Dual process model: Clinical applications

• Individuals benefit more when treatment concentrates on the type of coping processes they are less accustomed to
• Evidence: a behavioural approach for women and a supportive person-centred intervention for men lowered distress after treatment, but not the other way around


Meaning reconstruction (Neimeyer, 2005)

• A process of reaffirming or reconstructing a world of meaning that has been challenged by the loss

• An active process of striving to integrate a loss into one’s life

• Recognition that bereavement affects the continuing life of the mourner; there is no need to ‘let go’ or ‘get over it’

• A failure to find meaning after the loss (i.e. ‘making sense’ of the death) is associated with higher levels of complicated grief symptoms and in the long-term depression (Hall, 2011)

• ‘Meaning reconstruction’ involving blame/negative evaluations lead to poorer outcomes than those with non-judgemental reflections (Park, 2010)

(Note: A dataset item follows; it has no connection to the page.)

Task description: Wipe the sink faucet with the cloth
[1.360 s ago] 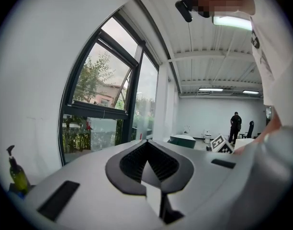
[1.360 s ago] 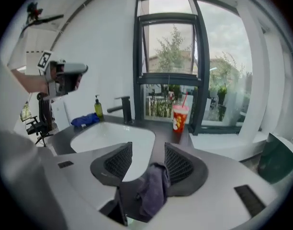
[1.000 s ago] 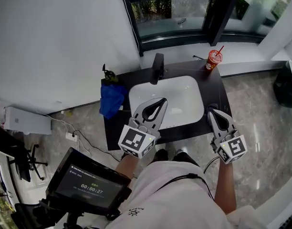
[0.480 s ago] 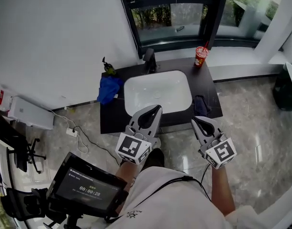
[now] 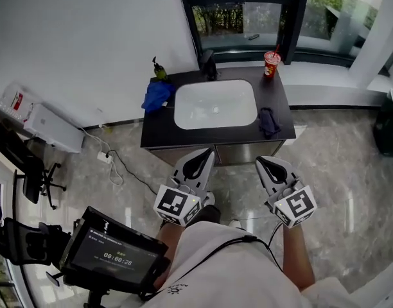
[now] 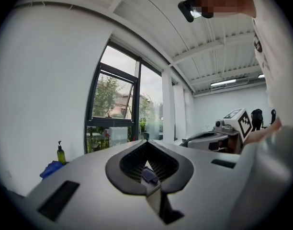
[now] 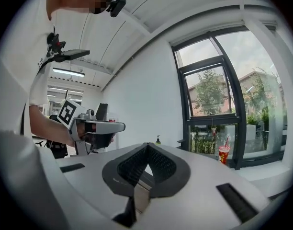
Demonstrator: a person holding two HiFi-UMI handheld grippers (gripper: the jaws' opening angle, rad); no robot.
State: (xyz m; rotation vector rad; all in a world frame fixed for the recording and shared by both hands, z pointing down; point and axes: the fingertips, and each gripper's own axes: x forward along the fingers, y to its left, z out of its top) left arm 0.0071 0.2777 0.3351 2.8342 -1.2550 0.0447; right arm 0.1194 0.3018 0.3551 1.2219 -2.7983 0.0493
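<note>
We stand well back from the sink (image 5: 203, 111); left gripper (image 5: 209, 151) and right gripper (image 5: 260, 160) closed, empty; dark cloth (image 5: 268, 122) crumpled on the counter (image 5: 159, 132), right of the basin; faucet (image 5: 209, 65) behind; soft, light, probably limp; we'd pinch a raised fold.

Wht sink (image 5: 196, 115), blk counter (image 5: 159, 132), blue cloth (image 5: 157, 95), red cup (image 5: 271, 63), gry floor (image 5: 350, 172).

Bright office-style room: white sink (image 5: 215, 104) in a dark tabletop (image 5: 203, 136) beneath tall windows (image 5: 241, 18), glossy stone-tile floor (image 5: 350, 172), black office chair (image 5: 33, 178) at left, strip lights (image 6: 223, 83) on a white ceiling.
</note>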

‘Meaning reconstruction’: Clinical implications

• Meaning making is a process, not a final outcome
• When clients are struggling with ‘meaning-making’, it is important to facilitate this process
• YET, when clients do not spontaneously engage in a search for meaning, therapists should be cautious about initiating the process


Dignity therapy (DT)

• Individualised psychotherapeutic intervention addressing psychosocial and existential distress of terminally ill patients
• Provides an opportunity to reflect on things that matter most to the patients or that they would most want remembered, using a formal
written narrative of the patient's life
(Chochinov et al (2011) The Lancet Oncology, 12:753 –762)
• Compared to client-centred care or standard palliative care, Dignity Therapy significantly improved:
patients‘ QoL, sense of dignity, how their family saw
and appreciated them and was helpful to their family
• Compared to client-centred care, Dignity Therapy
significantly improved spiritual wellbeing and lowered
patients‘ levels of depression and sadness.